[Stored dataset items]

....

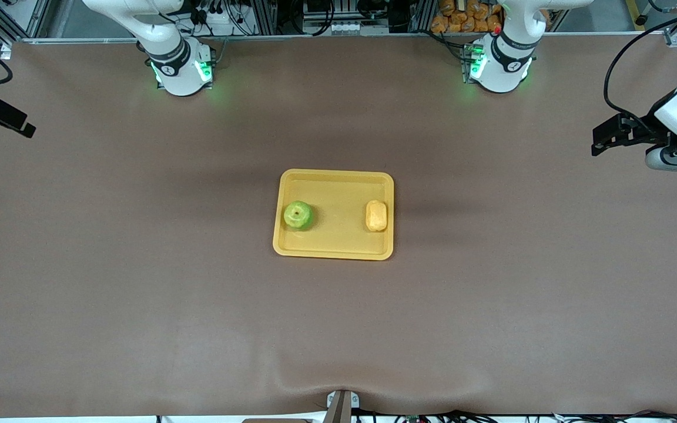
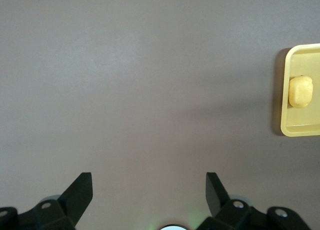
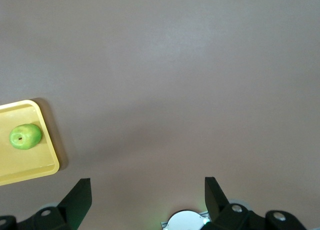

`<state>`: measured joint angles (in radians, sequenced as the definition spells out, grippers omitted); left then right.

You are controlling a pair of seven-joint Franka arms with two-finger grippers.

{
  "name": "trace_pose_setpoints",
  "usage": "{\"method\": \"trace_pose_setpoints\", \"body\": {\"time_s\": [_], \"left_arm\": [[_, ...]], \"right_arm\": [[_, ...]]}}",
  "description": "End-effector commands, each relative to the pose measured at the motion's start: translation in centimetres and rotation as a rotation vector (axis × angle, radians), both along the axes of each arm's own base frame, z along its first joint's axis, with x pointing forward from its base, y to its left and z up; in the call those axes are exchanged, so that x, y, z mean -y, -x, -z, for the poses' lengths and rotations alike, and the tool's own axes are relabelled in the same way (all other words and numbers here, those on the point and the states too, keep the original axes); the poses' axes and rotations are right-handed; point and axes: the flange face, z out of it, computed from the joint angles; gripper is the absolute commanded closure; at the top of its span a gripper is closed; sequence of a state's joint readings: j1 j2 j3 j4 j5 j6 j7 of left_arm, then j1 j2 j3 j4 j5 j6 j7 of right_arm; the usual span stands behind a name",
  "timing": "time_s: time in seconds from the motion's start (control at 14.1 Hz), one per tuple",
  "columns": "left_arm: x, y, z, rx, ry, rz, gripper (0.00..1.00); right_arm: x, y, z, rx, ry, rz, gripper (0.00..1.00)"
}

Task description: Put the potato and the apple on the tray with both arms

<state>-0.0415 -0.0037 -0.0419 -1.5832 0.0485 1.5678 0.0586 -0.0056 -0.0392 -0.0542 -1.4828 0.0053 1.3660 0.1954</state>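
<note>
Tray [image 1: 334, 252] sits mid-tabletop [image 1: 138, 294], long axis running toward the arms' two ends. In it: apple [image 1: 298, 215] at the right arm's end, potato [image 1: 376, 215] at the left arm's end, well apart, both inside the rim. Nothing else in it. Left claw [image 2: 149, 187] released, empty, over bare tabletop off the potato end. Right claw [image 3: 148, 189] likewise released, empty, off the apple end. Judged: placing done; both arms wait.

You see the tray [image 2: 300, 127] cut off by both wrist views' edges, and the right gripper [image 1: 28, 130] barely enters the front view.
</note>
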Motion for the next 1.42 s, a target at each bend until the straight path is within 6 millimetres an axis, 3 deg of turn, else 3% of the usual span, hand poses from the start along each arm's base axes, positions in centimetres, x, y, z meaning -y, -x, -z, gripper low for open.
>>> {"method": "trace_pose_setpoints", "body": {"time_s": [0.0,0.14,0.42,1.35], "left_arm": [[0.0,0.0,-0.2,-0.009,0.016,-0.015,0.0],[0.0,-0.3,-0.2,0.0,0.014,-0.015,0.0],[0.0,-0.3,-0.2,0.004,0.009,-0.015,0.0],[0.0,-0.3,-0.1,0.001,0.008,-0.018,0.0]], "right_arm": [[0.5,1.0,0.9,0.035,-0.025,-0.032,0.0],[0.3,0.6,0.9,0.072,-0.02,-0.04,0.0],[-0.1,0.7,-2.4,0.136,0.02,-0.054,0.0],[-0.4,1.2,-1.6,0.067,0.045,-0.227,0.0]]}}
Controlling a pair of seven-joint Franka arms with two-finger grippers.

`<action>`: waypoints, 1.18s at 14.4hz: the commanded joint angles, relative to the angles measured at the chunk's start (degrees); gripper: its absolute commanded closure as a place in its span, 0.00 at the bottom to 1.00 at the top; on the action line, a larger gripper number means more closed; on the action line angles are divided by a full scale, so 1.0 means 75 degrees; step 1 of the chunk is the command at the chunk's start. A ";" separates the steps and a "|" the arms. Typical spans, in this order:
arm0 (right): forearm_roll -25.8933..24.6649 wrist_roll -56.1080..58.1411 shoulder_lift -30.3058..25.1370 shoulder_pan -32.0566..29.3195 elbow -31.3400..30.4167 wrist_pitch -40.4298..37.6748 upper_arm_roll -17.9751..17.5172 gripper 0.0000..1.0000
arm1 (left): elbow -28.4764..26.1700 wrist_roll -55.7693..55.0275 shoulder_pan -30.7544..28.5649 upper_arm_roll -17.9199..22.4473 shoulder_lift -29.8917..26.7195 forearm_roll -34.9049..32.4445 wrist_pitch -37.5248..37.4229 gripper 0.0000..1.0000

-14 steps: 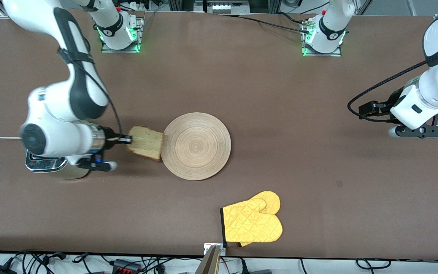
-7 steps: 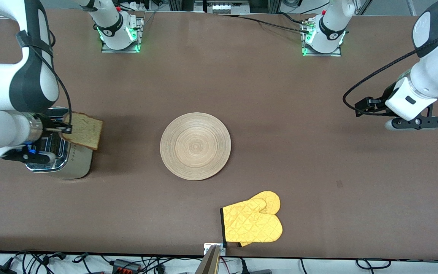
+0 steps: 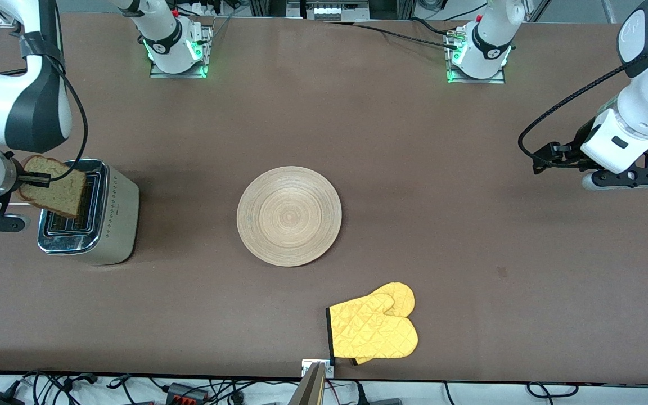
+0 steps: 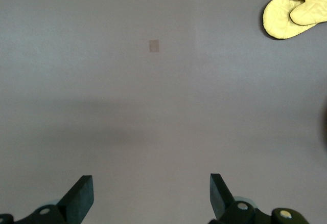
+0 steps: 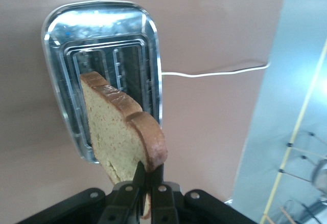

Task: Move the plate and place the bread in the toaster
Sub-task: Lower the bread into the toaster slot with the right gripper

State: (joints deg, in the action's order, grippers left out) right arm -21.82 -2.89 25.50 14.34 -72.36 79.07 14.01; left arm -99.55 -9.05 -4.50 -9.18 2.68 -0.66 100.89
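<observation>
Brown tabletop is filling your front view, and your right gripper [image 5: 144, 183] is pinching the bread [image 3: 54, 193] by its crust, jaws clamped tight on one edge. You are holding that slice on edge over the toaster [image 3: 89, 212] (its two slots are showing right under it), at the right arm's end of the table. Your left gripper [image 4: 150, 198] is waiting with jaws spread wide and nothing between them, over bare table [image 3: 414, 140] at the left arm's end. You are seeing the plate [image 3: 289, 216] lying mid-table, with a yellow oven mitt [image 3: 373, 329] nearer the front camera.
</observation>
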 commanded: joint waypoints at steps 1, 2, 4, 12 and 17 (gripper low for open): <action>-0.0314 0.0162 0.0104 0.0034 -0.0393 0.0447 0.0031 1.00 | -0.0168 -0.0106 -0.0032 -0.0054 -0.0159 -0.0170 0.0223 0.00; -0.0302 0.0162 0.0104 0.0022 -0.0558 0.0612 0.0031 1.00 | -0.0167 -0.0106 -0.0067 -0.0054 -0.0170 -0.0146 0.0247 0.00; -0.0267 0.0151 0.0139 0.0022 -0.0618 0.0719 0.0031 1.00 | -0.0179 -0.0106 -0.0114 -0.0042 -0.0170 -0.0135 0.0224 0.00; -0.0208 0.0162 0.0362 0.0010 -0.0653 0.1106 0.0031 1.00 | -0.0132 -0.0094 -0.0185 -0.0054 -0.0170 -0.0099 0.0177 0.00; -0.0173 0.0432 0.0490 0.0010 -0.0910 0.1118 0.0019 0.88 | -0.0121 -0.0047 -0.0208 -0.0042 -0.0170 -0.0111 0.0200 0.00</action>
State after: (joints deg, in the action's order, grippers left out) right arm -22.92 -1.21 29.28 14.37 -77.41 86.85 14.05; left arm -99.55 -9.13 -5.58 -9.11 2.68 -0.66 101.81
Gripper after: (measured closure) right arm 0.930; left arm 0.000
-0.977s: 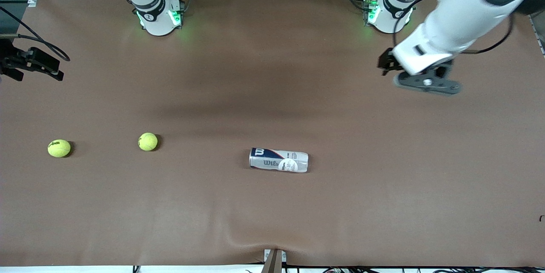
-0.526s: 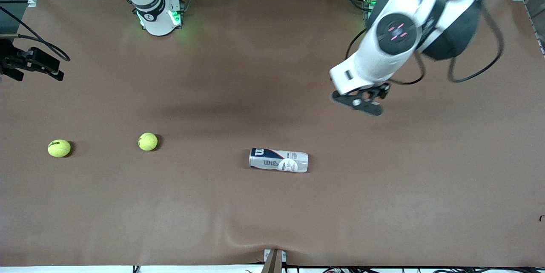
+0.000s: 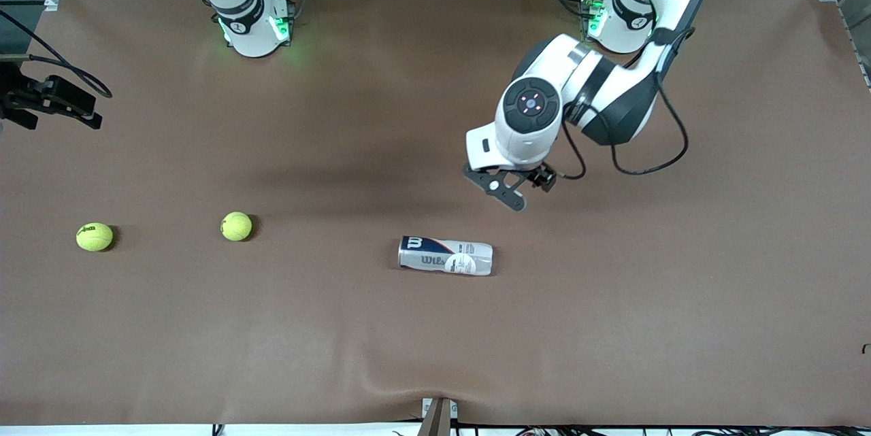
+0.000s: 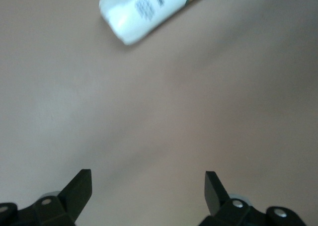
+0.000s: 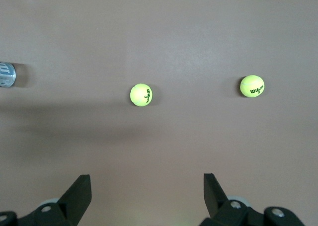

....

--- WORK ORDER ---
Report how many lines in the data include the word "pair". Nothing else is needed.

--- ANSWER FOR THIS EXERCISE ---
2